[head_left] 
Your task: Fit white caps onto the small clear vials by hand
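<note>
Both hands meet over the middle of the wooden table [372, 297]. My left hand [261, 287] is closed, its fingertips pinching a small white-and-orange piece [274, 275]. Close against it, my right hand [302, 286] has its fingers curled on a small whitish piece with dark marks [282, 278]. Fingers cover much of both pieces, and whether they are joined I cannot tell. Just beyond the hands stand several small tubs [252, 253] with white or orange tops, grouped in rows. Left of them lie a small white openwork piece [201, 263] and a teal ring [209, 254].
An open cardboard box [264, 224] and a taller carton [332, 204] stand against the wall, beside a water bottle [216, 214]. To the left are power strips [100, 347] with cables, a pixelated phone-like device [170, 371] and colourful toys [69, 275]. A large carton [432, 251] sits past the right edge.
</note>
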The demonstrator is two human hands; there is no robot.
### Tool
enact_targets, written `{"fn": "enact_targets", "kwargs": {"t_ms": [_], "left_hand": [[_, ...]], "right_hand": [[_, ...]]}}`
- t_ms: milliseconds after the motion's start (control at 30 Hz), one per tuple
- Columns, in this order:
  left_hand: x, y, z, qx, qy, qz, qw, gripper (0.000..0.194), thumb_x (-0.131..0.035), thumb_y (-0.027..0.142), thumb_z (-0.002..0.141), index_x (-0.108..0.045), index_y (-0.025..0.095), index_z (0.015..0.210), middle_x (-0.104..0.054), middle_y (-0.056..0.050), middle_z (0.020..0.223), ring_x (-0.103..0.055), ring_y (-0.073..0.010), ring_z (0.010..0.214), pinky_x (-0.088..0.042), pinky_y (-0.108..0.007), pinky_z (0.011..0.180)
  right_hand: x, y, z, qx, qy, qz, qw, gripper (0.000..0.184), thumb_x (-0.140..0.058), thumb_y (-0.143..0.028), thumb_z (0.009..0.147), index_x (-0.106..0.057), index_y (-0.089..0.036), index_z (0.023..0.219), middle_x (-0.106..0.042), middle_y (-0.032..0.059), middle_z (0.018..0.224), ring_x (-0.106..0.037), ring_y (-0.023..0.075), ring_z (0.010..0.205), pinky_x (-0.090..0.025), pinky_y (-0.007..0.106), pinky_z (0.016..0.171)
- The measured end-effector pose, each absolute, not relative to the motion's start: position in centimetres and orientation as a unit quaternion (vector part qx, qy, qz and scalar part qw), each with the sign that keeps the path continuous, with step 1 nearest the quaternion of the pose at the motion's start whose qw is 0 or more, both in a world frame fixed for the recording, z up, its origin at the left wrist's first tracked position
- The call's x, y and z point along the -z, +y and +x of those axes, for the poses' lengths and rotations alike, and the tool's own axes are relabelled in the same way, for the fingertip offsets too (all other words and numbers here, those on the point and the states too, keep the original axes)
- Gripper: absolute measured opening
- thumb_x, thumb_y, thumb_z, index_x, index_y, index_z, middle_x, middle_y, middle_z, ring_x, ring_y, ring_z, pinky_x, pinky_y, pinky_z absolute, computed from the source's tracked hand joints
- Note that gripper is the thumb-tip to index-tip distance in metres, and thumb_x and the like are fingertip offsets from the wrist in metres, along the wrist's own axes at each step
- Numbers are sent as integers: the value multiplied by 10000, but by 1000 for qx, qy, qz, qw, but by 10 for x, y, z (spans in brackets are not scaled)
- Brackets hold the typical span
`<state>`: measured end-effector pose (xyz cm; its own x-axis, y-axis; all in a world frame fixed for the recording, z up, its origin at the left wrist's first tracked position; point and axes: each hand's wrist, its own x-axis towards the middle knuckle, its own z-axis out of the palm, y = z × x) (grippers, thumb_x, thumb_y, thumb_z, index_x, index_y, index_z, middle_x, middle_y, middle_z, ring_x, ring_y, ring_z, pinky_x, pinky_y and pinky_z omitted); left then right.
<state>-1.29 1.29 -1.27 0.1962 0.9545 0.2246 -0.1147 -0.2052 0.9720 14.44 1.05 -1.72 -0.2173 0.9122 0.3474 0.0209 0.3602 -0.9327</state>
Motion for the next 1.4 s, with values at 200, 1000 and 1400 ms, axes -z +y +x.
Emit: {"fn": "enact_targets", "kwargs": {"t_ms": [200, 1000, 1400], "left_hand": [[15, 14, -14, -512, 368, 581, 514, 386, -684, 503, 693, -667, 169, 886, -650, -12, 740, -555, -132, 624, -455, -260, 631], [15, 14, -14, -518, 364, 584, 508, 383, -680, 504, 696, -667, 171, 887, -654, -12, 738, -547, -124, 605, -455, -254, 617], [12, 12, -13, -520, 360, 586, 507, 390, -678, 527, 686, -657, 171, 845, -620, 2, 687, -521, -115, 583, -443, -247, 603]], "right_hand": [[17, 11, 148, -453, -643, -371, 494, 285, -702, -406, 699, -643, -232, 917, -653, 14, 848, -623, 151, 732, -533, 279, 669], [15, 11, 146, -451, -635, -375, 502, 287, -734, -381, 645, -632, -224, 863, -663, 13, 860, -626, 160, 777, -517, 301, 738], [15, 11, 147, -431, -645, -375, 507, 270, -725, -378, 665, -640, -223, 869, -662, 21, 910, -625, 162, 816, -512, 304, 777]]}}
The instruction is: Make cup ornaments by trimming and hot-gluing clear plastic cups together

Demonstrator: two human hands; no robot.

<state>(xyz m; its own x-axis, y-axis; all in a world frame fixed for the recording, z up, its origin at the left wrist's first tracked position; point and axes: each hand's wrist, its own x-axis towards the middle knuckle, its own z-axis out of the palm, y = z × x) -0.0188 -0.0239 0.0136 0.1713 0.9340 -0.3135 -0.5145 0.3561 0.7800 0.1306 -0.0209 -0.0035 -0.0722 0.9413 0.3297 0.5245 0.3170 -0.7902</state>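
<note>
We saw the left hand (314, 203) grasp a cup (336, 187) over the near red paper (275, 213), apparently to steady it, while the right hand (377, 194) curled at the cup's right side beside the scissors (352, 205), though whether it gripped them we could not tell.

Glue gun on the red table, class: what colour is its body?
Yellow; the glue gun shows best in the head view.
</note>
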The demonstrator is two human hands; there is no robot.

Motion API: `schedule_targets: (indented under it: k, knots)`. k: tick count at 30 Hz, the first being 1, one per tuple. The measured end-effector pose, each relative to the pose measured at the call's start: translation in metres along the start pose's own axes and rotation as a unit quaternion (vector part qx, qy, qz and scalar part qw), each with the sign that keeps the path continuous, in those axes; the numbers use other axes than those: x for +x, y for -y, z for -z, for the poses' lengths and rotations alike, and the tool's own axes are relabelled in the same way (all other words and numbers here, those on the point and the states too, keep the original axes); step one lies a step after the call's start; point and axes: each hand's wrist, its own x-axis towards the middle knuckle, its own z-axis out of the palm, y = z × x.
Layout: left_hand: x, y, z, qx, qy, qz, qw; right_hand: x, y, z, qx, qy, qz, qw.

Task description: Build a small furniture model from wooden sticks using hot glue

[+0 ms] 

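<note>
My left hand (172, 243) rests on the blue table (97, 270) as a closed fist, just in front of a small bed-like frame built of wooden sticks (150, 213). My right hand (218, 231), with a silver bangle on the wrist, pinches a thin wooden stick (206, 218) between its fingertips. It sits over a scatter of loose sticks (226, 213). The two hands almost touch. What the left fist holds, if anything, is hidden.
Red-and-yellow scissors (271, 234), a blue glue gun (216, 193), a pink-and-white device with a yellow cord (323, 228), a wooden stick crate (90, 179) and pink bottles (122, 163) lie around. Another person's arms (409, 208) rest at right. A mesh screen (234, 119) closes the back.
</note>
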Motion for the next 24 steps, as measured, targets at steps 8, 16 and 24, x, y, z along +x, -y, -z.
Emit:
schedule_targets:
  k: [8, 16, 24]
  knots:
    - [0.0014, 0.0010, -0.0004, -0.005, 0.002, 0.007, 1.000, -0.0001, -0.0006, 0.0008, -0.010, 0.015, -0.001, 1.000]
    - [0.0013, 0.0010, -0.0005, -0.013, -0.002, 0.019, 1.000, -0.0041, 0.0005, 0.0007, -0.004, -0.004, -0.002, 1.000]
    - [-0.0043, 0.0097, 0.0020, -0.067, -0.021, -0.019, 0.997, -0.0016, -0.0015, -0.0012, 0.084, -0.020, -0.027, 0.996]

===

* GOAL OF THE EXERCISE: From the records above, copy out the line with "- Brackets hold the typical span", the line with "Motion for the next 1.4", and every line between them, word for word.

* WRITTEN RESPONSE:
- Brackets hold the typical span
`<state>`: measured end-effector pose (xyz cm; its own x-axis, y-axis; all in a world frame fixed for the recording, z up, its origin at the left wrist's first tracked position; point and axes: each hand's wrist, its own x-axis towards the middle knuckle, its own z-axis out of the palm, y = z × x) (grippers, thumb_x, thumb_y, thumb_z, index_x, index_y, index_z, middle_x, middle_y, middle_z, ring_x, ring_y, ring_z, pinky_x, pinky_y and pinky_z omitted); left then right.
<state>-1.29 1.29 -1.27 0.1962 0.9545 0.2246 -0.1147 -0.2052 0.9720 14.44 1.05 -1.72 -0.2173 0.9122 0.3474 0.0209 0.3602 -0.9327</state>
Motion for the next 1.4 s, with values at 200, 1000 and 1400 ms, axes -z +y +x.

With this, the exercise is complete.